[Information]
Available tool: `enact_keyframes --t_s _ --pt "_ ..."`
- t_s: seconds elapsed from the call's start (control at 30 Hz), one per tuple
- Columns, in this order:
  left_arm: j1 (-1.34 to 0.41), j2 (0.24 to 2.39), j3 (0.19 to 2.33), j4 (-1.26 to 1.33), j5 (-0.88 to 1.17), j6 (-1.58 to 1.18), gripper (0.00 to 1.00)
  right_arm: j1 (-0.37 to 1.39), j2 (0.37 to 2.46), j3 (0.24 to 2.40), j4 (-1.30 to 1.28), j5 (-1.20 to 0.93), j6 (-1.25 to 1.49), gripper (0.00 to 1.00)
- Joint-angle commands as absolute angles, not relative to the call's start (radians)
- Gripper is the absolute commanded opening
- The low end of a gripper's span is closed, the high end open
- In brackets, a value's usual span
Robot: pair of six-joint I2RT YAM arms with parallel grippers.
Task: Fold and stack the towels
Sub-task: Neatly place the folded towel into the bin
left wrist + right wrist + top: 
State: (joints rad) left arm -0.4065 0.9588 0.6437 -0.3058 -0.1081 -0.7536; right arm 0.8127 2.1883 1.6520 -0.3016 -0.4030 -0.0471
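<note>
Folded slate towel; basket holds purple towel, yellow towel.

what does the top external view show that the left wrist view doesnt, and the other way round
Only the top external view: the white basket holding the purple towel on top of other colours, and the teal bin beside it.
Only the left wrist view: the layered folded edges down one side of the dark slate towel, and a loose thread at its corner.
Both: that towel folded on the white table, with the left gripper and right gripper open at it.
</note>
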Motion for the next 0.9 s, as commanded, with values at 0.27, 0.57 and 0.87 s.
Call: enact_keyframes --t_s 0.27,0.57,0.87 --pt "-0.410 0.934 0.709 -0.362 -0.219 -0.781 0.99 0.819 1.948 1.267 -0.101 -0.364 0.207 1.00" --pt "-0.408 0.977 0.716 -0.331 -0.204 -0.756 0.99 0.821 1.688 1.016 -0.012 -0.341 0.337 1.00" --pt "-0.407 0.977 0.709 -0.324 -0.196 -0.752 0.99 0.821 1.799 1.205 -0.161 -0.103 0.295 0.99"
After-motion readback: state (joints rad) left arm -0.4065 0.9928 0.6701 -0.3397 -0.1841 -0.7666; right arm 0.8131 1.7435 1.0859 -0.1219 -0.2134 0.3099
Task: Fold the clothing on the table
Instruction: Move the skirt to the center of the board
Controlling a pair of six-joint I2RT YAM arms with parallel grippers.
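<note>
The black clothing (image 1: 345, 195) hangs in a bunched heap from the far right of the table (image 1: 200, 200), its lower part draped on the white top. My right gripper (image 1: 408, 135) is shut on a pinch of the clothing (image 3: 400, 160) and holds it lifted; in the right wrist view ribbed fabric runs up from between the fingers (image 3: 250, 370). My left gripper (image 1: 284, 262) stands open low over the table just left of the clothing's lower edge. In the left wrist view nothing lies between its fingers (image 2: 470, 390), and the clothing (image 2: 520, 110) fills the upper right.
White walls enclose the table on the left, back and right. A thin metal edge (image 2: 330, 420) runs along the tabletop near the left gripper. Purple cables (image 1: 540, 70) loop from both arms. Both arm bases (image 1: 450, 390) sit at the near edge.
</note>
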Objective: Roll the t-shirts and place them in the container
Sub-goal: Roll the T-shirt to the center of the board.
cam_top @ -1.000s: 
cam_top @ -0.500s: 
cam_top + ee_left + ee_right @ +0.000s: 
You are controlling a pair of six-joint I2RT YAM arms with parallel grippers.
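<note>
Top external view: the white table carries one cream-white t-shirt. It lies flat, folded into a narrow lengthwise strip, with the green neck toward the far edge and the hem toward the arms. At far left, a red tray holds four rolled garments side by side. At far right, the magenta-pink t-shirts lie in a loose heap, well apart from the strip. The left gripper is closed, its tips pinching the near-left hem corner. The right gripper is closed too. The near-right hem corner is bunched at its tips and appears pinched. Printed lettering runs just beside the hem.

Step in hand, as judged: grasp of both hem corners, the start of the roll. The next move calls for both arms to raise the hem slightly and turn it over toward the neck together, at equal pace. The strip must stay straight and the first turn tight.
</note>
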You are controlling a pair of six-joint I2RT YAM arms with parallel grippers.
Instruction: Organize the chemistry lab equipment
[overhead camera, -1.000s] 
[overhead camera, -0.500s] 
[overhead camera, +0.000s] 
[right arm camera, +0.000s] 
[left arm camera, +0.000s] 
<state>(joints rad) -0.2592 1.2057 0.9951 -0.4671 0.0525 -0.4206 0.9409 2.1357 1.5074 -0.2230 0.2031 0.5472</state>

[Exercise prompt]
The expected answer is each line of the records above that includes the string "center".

[Answer box]
Instruction: Move the skirt to the center of the board
Sub-goal: Roll the T-shirt to the center of the board.

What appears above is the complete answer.